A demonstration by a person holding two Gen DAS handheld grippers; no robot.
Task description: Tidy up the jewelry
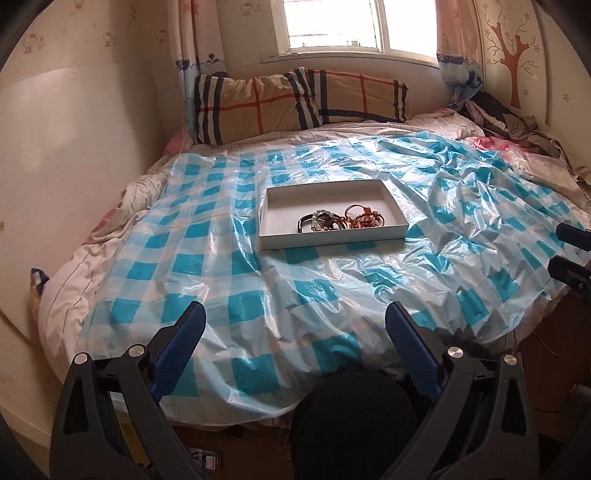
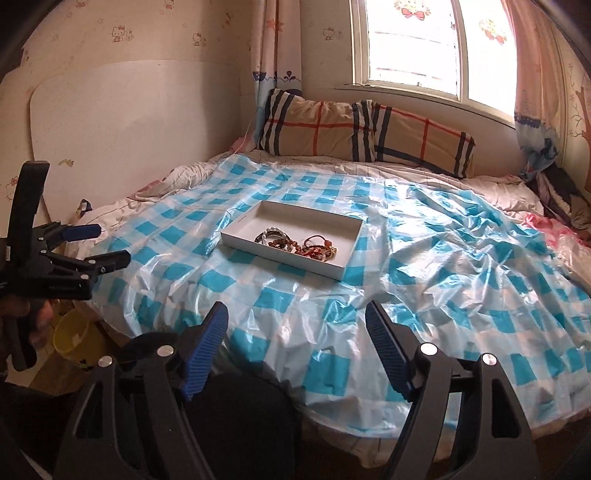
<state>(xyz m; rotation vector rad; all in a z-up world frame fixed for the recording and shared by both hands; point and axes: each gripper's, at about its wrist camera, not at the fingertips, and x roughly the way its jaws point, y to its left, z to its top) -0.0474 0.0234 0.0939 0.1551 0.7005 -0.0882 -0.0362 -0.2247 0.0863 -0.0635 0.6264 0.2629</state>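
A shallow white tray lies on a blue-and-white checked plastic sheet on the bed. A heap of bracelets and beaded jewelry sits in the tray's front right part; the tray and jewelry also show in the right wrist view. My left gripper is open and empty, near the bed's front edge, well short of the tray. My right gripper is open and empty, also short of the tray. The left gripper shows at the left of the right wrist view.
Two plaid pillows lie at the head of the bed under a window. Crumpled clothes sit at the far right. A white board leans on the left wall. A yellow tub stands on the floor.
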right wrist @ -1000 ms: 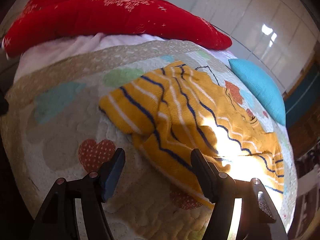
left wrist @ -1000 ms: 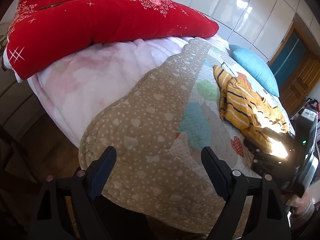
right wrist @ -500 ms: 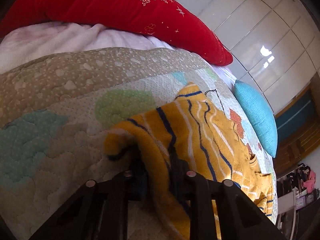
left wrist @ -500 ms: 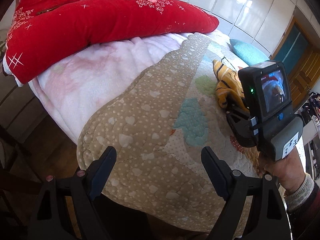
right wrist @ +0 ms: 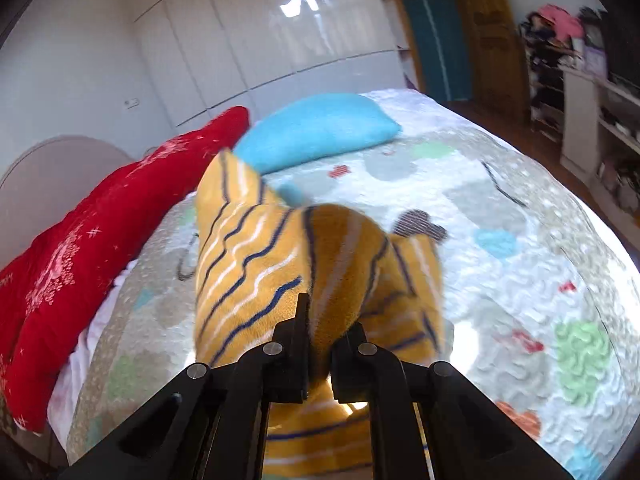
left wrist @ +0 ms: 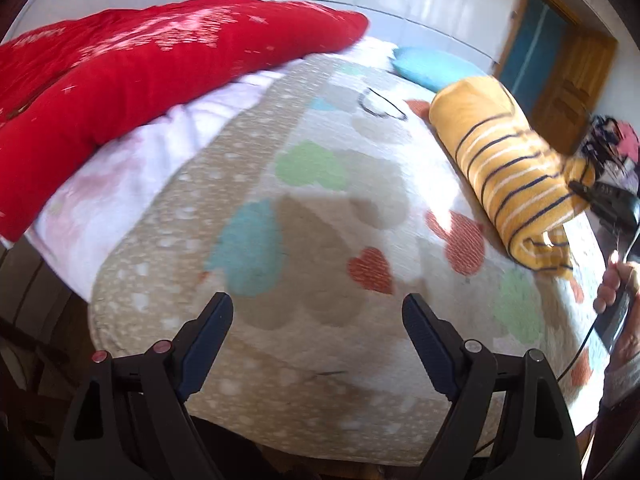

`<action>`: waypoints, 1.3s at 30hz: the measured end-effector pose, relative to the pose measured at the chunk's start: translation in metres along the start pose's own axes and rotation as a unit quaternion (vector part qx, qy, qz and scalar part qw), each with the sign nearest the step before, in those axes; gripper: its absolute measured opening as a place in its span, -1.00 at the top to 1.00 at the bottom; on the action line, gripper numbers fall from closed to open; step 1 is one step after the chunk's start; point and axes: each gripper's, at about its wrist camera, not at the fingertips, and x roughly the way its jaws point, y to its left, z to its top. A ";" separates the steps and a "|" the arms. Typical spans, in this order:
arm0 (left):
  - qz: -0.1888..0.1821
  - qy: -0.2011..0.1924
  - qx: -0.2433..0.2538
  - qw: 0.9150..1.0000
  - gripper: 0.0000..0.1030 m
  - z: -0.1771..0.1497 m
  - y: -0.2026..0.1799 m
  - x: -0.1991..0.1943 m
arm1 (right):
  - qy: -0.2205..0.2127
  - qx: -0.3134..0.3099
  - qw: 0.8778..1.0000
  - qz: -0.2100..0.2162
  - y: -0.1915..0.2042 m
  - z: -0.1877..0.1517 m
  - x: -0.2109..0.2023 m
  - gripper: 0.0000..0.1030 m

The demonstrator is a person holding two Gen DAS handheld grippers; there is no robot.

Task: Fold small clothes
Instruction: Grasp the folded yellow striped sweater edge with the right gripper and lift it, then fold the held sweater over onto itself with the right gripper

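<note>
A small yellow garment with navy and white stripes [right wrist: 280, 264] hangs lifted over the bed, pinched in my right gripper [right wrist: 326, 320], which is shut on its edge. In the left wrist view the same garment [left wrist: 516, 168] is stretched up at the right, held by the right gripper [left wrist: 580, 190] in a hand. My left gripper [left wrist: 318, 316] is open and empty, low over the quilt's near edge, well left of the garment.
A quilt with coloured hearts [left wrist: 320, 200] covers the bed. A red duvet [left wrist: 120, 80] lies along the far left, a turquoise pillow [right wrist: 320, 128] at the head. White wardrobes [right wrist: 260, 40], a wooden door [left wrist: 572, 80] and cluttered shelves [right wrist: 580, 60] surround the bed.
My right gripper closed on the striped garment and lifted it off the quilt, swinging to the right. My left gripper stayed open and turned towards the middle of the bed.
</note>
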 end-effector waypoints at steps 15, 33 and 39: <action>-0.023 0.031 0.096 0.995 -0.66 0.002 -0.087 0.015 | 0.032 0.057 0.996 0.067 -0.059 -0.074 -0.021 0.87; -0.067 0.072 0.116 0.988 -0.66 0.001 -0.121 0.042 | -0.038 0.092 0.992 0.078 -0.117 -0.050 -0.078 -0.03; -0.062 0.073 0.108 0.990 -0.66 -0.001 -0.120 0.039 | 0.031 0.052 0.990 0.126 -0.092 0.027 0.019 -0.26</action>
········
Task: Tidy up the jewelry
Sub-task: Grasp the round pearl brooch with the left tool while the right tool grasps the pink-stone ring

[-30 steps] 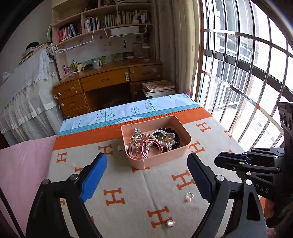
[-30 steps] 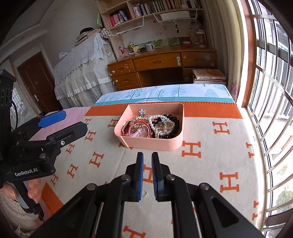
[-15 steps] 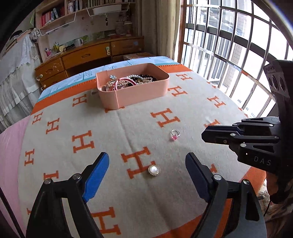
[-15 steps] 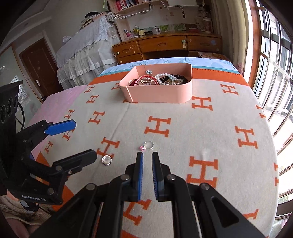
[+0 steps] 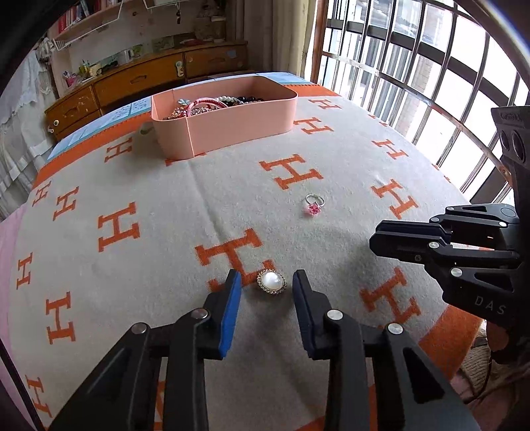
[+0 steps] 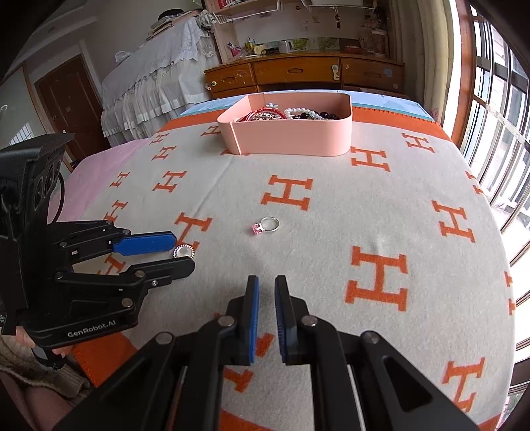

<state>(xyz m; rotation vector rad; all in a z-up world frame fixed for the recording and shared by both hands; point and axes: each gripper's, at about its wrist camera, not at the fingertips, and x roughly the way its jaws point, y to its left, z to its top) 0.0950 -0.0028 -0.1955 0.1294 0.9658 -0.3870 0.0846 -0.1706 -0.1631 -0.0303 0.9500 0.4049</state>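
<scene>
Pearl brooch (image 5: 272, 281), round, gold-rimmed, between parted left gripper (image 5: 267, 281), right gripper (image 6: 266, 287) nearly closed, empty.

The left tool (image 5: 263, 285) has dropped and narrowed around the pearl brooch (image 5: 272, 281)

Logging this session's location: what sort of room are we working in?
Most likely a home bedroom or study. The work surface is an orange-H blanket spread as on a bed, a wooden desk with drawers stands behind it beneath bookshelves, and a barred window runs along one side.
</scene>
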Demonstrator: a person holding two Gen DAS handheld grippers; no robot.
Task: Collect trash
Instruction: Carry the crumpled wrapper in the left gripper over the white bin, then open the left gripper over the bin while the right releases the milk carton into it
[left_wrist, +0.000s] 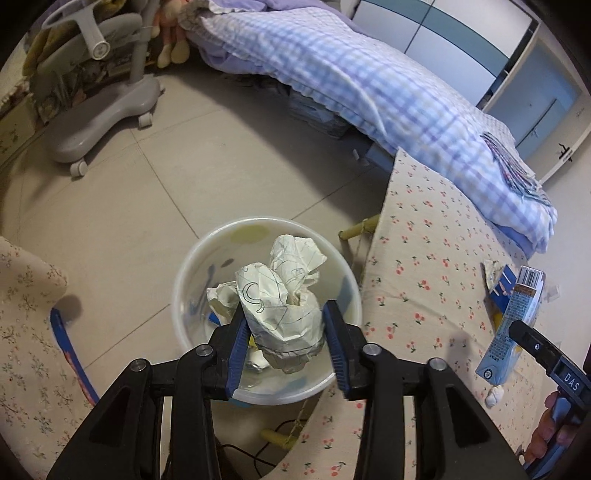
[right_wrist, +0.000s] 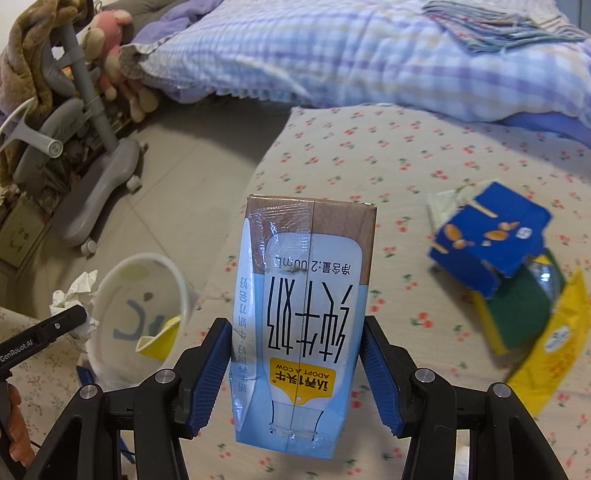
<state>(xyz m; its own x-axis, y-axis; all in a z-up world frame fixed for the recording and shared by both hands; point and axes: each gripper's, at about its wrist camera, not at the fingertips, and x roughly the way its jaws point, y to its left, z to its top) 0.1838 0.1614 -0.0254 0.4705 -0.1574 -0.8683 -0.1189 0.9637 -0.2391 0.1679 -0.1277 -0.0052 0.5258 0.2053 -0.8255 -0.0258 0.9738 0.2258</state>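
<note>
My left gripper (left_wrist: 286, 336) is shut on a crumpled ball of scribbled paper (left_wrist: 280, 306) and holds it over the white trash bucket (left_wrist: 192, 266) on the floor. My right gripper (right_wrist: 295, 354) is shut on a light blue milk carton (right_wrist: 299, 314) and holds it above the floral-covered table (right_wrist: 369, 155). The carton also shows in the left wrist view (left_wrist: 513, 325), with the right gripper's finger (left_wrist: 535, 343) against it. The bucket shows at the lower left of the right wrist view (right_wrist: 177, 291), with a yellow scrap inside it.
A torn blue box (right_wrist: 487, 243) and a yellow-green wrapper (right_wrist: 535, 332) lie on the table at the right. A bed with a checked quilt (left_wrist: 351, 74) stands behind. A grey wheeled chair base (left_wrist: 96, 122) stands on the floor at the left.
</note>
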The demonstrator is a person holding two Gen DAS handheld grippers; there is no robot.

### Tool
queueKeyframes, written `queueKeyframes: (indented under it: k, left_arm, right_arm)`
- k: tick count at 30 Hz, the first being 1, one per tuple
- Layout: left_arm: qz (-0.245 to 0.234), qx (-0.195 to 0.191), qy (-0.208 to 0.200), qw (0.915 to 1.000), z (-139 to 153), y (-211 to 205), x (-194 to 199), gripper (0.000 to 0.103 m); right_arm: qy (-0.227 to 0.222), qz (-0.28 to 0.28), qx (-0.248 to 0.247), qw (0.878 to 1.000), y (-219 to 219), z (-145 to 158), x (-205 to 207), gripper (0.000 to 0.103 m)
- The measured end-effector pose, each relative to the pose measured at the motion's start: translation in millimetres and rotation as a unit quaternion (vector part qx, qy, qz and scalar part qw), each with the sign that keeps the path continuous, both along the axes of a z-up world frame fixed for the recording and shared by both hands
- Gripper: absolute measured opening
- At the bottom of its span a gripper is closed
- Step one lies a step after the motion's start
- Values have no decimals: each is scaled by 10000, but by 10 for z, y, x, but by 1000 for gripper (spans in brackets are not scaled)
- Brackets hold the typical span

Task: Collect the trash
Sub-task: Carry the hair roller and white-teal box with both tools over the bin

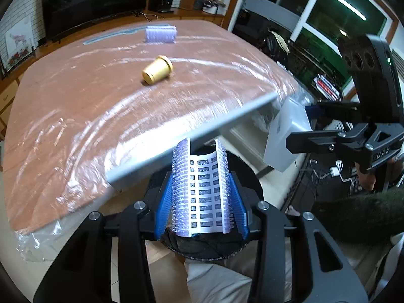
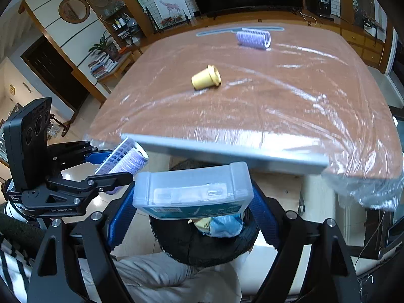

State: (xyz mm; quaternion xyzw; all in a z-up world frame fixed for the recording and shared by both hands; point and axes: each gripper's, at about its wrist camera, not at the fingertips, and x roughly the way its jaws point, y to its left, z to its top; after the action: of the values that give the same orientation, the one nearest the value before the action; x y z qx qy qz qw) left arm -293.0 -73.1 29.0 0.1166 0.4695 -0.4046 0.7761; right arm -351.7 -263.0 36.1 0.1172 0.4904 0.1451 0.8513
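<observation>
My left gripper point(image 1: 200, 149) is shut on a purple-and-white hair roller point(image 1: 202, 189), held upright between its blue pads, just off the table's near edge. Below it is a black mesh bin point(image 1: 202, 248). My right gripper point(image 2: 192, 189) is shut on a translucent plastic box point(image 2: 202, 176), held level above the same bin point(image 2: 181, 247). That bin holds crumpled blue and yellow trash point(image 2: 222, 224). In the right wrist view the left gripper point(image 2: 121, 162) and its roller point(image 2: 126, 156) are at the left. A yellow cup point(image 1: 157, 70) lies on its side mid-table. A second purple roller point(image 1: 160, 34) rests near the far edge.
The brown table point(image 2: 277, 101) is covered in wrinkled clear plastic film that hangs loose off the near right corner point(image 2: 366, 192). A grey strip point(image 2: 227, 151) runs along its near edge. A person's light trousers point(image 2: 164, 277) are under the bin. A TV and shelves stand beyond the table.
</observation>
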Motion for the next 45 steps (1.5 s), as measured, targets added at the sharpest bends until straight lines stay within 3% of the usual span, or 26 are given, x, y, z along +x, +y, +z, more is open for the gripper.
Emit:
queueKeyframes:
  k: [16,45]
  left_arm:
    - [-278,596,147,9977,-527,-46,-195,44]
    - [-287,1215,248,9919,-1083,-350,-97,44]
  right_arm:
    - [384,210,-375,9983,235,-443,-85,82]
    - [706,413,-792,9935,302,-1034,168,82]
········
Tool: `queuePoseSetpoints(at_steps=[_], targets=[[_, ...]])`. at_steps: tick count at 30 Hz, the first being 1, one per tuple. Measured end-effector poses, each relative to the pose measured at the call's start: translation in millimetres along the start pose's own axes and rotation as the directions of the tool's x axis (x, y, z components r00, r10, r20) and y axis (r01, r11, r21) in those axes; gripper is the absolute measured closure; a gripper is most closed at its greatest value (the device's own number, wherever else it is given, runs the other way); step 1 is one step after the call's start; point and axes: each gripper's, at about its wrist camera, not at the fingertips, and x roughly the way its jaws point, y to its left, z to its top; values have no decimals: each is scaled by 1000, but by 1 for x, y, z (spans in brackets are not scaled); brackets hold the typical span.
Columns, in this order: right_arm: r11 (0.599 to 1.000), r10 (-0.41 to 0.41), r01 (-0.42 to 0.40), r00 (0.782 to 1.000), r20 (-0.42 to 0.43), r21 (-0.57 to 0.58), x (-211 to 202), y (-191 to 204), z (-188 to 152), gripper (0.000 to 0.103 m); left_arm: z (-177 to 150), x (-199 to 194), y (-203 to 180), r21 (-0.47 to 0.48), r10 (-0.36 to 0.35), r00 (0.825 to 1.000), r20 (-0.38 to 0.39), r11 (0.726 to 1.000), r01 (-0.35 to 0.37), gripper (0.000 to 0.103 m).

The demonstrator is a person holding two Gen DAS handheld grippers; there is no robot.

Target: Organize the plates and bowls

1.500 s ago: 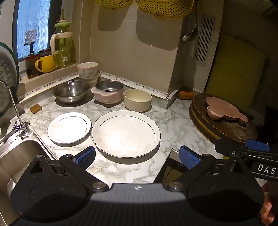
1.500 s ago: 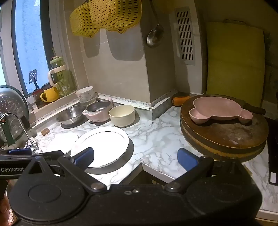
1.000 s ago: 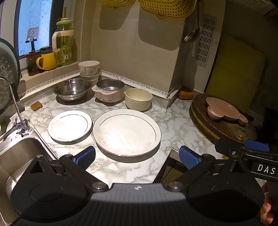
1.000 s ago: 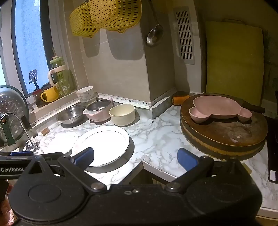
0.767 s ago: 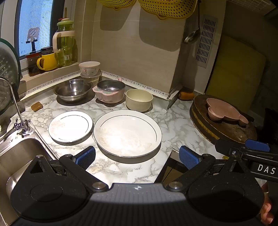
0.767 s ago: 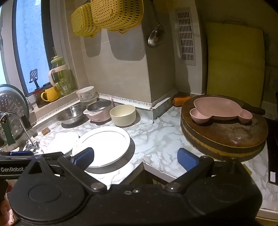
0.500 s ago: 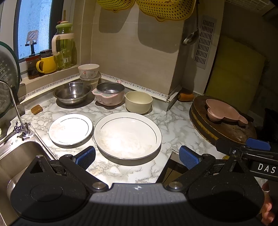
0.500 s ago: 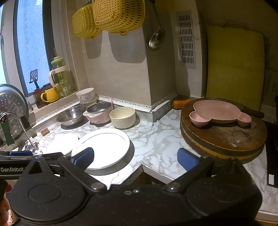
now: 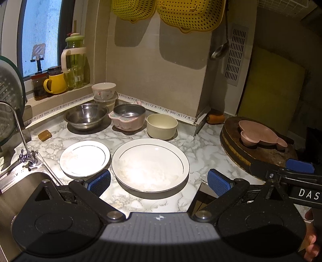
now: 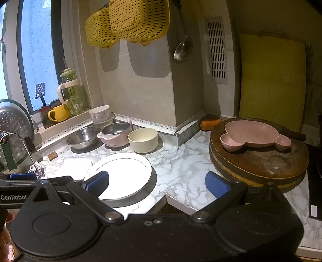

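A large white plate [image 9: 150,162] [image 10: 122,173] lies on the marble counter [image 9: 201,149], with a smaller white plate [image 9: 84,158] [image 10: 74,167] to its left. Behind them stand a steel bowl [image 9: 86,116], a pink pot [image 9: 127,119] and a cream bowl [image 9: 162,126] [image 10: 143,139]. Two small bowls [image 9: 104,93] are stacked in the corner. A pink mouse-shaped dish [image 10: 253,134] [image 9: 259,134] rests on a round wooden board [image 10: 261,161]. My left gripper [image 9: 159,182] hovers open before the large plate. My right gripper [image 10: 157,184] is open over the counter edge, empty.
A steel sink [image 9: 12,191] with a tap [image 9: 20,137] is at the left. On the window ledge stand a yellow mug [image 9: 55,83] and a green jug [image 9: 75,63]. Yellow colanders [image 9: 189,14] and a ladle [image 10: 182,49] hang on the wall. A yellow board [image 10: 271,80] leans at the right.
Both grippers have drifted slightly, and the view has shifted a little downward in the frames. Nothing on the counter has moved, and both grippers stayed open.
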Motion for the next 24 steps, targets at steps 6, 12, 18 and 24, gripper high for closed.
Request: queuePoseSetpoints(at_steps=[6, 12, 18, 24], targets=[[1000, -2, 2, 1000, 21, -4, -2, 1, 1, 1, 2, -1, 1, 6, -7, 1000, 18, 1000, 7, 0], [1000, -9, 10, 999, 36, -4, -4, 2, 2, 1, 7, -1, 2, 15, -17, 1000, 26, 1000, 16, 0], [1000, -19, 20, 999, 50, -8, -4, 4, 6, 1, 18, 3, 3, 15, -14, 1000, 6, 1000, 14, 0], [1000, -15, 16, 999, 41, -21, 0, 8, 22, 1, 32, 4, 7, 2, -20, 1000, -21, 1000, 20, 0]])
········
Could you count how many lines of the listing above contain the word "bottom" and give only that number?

> [Task answer] 2